[WORK ORDER] Write out exactly the lines below from the one containing "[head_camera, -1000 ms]" to the last, both ends kept, and nothing more; skip all pictures.

[DATASET EXTRACT]
# # # #
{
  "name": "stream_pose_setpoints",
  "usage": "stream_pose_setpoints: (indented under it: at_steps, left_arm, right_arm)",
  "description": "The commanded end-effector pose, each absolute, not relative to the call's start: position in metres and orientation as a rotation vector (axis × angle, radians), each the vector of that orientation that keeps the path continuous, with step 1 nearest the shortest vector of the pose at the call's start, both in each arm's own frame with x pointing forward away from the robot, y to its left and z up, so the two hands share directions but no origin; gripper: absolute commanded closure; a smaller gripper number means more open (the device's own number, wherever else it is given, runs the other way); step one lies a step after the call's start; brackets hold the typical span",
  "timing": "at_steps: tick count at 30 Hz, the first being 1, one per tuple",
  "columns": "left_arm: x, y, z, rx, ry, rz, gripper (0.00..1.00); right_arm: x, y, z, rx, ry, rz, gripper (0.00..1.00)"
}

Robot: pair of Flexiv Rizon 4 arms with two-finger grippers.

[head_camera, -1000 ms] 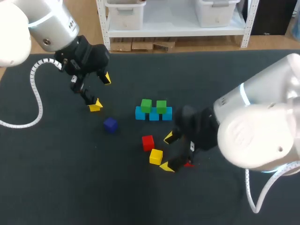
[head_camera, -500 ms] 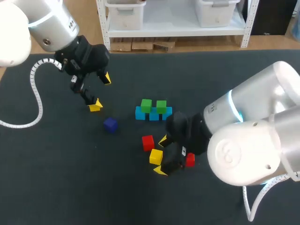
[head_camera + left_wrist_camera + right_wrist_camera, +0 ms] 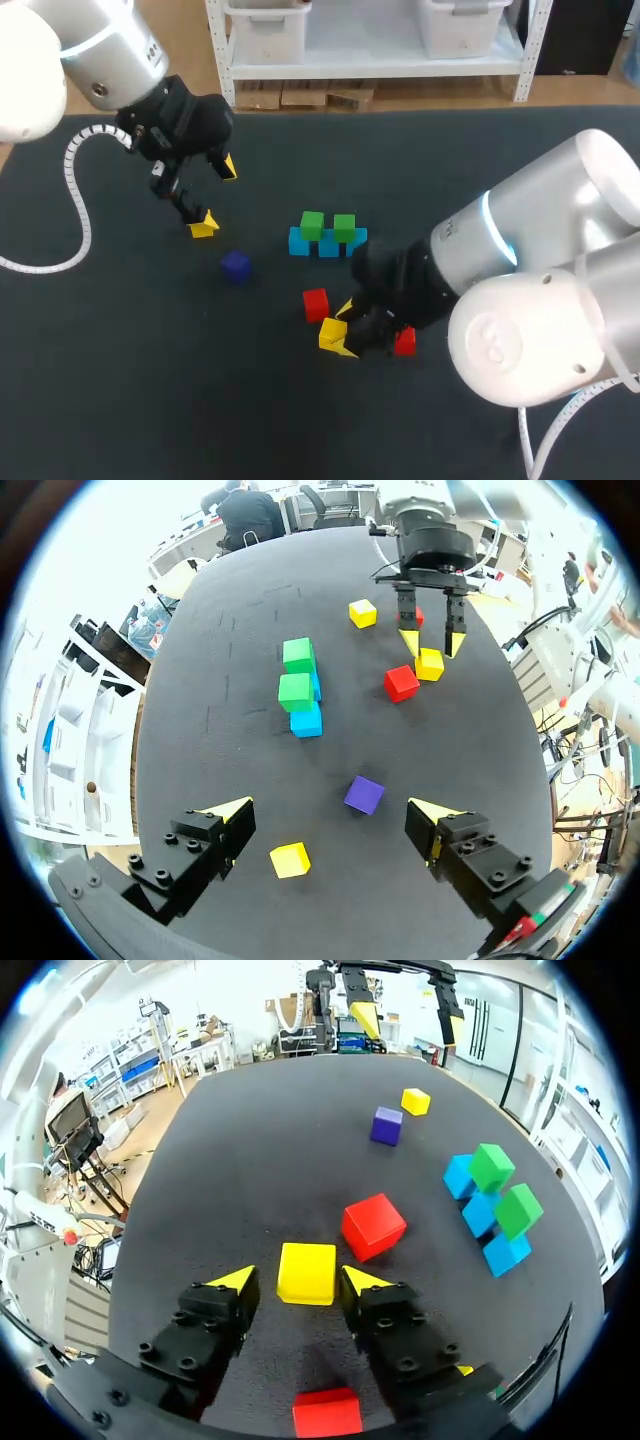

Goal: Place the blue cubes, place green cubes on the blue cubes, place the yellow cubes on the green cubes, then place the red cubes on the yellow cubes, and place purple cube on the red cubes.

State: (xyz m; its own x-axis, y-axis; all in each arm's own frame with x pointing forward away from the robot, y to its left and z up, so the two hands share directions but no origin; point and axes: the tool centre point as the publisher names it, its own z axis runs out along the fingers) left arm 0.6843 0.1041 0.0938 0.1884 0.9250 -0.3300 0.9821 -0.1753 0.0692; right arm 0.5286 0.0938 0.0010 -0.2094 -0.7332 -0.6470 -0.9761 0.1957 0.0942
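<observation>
The table (image 3: pixel 120 400) is matt dark felt, the yellow cube (image 3: pixel 307 1273) smooth plastic.

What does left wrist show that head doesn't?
Left wrist only: a far yellow cube beyond the right pincer; in head the right arm covers that spot. Head only: all three blue cubes in their row; in left wrist the green cubes partly hide them. Both: purple cube, red cube, and a second yellow cube inside the open right pincer.
</observation>
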Motion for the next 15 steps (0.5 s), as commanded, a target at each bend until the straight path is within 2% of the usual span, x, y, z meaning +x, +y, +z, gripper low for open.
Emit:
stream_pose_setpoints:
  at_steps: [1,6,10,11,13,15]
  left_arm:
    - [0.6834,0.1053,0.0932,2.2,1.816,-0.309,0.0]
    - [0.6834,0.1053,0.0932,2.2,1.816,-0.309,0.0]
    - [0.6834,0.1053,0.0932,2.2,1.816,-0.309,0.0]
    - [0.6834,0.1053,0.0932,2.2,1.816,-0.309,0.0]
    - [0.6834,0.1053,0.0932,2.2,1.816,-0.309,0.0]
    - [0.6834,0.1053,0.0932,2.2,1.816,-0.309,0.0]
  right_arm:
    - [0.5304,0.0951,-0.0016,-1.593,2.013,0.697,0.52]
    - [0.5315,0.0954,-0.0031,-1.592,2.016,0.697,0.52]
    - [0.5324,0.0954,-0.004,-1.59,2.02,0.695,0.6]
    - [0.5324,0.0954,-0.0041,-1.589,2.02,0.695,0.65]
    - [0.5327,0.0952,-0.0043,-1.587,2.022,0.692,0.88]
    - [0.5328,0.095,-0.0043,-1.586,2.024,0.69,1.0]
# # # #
[SOLUTION TO THE EXERCISE]
[head_camera, -1000 ms] 
[head_camera, -500 ms] 
[head_camera + left_wrist_camera + right_wrist_camera, +0 ms] 

Goal: Place the blue cubes, place green cubes on the blue cubes, place the yellow cubes on the green cubes, then place the red cubes on the yellow cubes, and place purple cube on the red cubes.

State: (xyz m; its own x-axis, y-axis; all in each arm's own frame with x pointing forward away from the robot, y to its left and z up, so the two hands share directions but no origin; point and axes: the tool centre point as the publisher names it, its own z axis runs out along the fingers) left arm 0.6843 0.1041 0.0938 0.1884 0.9250 -0.3300 0.9821 -0.1753 0.0692; right arm 0.5286 0.0938 0.0010 -0.2094 -0.7332 -0.6470 -0.9761 0.1957 0.0942
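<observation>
The table (image 3: pixel 120 400) is matt dark felt, the yellow cube (image 3: pixel 307 1273) smooth plastic.

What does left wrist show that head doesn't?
Left wrist only: a far yellow cube beyond the right pincer; in head the right arm covers that spot. Head only: all three blue cubes in their row; in left wrist the green cubes partly hide them. Both: purple cube, red cube, and a second yellow cube inside the open right pincer.
</observation>
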Motion for the next 15 steps (0.5 s), as commanded, a target at each bend until the straight path is within 2% of the usual span, x, y, z meaning +x, +y, +z, gripper low for open.
Emit:
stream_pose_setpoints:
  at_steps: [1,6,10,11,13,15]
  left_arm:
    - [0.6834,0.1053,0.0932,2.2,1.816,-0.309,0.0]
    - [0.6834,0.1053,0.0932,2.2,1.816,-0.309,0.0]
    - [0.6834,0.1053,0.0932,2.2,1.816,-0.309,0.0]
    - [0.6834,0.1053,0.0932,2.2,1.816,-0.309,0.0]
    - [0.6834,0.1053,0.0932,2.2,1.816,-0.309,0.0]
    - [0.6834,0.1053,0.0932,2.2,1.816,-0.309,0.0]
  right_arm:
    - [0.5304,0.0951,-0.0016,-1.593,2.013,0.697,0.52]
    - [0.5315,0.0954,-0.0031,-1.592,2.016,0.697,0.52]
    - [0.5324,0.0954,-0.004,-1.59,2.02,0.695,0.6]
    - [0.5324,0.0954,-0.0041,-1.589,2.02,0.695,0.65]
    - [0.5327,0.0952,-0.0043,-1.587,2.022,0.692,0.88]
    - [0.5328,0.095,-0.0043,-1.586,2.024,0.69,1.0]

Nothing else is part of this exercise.